Face a um mundo que nos impõe um leque variado de fenómenos, seja numa escala global ou numa dimensão mais “caseira”, sentimo-nos desafiados a reflectir sobre a natureza da força e processos que estas situações exercem em nós, e no modo como interagimos com este mundo em constante transformação.

A comunicação social, nos seus diferentes e cada vez mais sofisticados canais, oferece diariamente uma torrente quase imparável de acontecimentos extremos, uns provocados pela ação directa do homem, outros decorrentes da ação da natureza. Num estilo e ritmo propositadamente velozes, repetidos exaustivamente no sublinhar da tonalidade trágica e catastrófica, amplia-se uma certa qualidade de resposta apocalíptica que vinca o sentimento de ameaça e alarme não só dos desastres reais e atuais, como também daqueles que imaginariamente poderão ainda surgir. As mudanças climáticas e consequentes catástrofes naturais inscrevem-se então num registo capaz de despertar fenómenos psíquicos algo semelhantes ao terror de uma destruição nuclear. Ambas as situações requerem a necessidade de mediação psíquica, posto que o simples pensar sobre estas possibilidades parece suscitar doses massivas de ansiedade.

Sob uma visão histórica do trauma colectivo não nos é difícil perceber como todas as gerações vivem pelo menos um momento de ameaça catastrófica, de risco eminente de destruição total. As duas grandes guerras mundiais, o holocausto, a guerra fria e a possibilidade latente de eclosão de um conflito nuclear, como que se revelaram capazes de imprimir uma clara marca traumática na psique colectiva da humanidade.

Ora, o crescente reconhecimento da realidade das mudanças climáticas actualiza no humano um semelhante dilema psíquico colectivo: Como poderemos pensar de uma forma realista sobre algo cujas implicações são impensáveis? As mudanças climáticas, tal como a hipótese de um conflito nuclear ameaçam o imaginário com o excesso!

A fantasia catastrófica do fim do mundo não potenciará uma percepção exagerada sobre a qualidade da força destes fenómenos sobre nós, a par da subestimação dos nossos recursos para lhes fazer face? Como se a um nível colectivo, agora sob um ponto de vista clínico, ocorresse algo idêntico ao sujeito que sob o “fogo” de fortes ansiedades depressivas espelha a crença inconsciente de que os seus recursos internos para enfrentar a realidade estão como que danificados ou em clara insuficiência. E por isso à mercê, numa posição de forte vulnerabilidade, numa espécie de reactualização das ansiedades mais arcaicas, dos terrores sem nome próprios da experiência infantil precoce de todo o ser humano. Deste modo, temos como fenómenos do mundo interno se vêem espelhados e deslocados num objeto externo sentido como ameaçador e potencialmente destrutivo.

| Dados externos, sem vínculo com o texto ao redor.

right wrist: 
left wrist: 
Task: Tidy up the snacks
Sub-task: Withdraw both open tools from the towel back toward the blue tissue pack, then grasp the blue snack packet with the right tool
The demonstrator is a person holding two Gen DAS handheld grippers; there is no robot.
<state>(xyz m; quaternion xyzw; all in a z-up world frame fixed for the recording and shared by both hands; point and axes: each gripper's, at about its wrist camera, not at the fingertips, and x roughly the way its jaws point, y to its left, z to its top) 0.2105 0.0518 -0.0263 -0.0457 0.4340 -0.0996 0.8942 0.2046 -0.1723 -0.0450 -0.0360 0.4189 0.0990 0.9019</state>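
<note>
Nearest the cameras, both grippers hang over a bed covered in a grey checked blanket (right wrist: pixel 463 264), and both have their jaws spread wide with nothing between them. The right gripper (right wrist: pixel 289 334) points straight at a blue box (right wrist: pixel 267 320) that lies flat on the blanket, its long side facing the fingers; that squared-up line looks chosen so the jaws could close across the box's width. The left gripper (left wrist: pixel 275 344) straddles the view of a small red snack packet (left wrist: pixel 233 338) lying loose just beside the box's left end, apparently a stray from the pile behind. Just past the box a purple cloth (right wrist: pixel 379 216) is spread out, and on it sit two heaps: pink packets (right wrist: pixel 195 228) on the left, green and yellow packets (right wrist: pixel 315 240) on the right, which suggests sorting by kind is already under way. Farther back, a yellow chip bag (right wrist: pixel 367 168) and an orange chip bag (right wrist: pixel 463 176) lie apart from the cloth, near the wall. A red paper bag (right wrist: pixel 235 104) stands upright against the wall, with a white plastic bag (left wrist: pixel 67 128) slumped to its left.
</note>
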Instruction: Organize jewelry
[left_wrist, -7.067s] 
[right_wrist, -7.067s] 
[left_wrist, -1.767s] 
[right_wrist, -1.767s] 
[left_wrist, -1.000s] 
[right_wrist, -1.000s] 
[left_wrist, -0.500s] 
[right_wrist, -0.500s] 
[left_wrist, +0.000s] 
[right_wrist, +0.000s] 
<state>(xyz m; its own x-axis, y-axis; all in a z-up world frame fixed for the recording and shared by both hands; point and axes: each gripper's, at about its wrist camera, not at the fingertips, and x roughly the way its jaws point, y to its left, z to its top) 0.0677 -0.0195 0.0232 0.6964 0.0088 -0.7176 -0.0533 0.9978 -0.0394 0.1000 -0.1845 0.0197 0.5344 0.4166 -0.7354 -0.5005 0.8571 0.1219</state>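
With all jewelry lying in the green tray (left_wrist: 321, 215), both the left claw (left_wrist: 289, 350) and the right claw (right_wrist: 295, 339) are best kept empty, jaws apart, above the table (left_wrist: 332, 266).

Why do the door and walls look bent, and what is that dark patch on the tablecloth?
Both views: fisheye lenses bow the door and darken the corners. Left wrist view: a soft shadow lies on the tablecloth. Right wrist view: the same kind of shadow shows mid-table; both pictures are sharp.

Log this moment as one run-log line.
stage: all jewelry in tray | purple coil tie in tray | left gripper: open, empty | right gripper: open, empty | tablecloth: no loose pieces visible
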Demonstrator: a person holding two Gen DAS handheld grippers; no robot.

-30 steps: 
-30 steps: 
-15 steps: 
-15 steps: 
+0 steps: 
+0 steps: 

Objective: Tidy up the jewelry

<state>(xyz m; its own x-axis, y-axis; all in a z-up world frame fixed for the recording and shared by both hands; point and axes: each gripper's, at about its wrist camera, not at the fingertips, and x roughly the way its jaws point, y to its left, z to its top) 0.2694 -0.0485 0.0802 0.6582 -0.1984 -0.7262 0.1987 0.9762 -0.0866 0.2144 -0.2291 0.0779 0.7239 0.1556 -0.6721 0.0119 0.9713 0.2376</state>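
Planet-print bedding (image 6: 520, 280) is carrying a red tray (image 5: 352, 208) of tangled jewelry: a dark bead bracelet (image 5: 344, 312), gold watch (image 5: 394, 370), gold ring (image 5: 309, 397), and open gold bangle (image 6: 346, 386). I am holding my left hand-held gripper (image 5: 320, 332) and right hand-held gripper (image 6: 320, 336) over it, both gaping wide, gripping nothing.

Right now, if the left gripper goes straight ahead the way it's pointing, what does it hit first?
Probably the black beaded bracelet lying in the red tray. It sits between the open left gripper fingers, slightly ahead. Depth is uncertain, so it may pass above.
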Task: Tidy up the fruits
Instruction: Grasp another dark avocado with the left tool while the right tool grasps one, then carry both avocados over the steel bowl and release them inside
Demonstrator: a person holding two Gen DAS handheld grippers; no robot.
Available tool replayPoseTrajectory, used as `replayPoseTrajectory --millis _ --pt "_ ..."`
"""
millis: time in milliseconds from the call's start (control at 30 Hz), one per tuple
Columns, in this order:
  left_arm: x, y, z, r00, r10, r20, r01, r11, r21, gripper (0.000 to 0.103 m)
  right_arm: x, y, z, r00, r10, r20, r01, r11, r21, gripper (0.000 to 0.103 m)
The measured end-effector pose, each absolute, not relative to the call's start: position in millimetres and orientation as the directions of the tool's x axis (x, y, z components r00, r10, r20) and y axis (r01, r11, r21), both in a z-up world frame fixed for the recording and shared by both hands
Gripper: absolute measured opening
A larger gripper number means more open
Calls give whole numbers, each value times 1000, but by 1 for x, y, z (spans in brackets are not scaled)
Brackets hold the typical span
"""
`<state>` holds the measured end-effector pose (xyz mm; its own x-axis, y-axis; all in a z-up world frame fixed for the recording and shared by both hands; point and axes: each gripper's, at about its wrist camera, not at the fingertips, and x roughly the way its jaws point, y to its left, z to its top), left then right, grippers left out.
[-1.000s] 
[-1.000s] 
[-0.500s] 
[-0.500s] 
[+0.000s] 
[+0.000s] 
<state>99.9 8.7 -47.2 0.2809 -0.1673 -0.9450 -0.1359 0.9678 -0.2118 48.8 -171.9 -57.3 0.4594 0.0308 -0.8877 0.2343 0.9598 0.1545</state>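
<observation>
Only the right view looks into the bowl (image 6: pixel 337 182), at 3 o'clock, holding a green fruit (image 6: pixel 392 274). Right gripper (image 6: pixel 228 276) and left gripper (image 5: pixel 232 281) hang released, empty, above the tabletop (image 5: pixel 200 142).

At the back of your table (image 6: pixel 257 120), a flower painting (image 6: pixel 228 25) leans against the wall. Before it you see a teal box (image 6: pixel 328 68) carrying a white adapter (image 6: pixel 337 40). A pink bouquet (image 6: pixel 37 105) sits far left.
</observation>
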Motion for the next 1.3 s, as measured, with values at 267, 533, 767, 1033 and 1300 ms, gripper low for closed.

A crise, a incerteza, o medo associado à mudança sempre farão parte inevitável do património vivencial do Homem. O lugar do pensamento reflexivo e integrativo emerge então como um espaço que não pode deixar de ser encorajado e desenvolvido, remetendo-nos para a ideia de Bion sobre a capacidade de suportar a incerteza, na vez da passagem precipitada ao acto incontinente. Se, como diz o filósofo George Steiner, habitamos o mundo pela via do pensamento, também é certo que necessitamos de tempo reflexivo, capaz de estabelecer ligações e novos padrões. Privar a mente desse tempo é condicioná-la ao acesso do bom funcionamento da posição depressiva e abrir então um maior espaço ao senso de perda de controle e ameaça de aniquilamento, onde o objecto externo representado pelas “catástrofes naturais” acaba por cumprir uma fiel função depositária.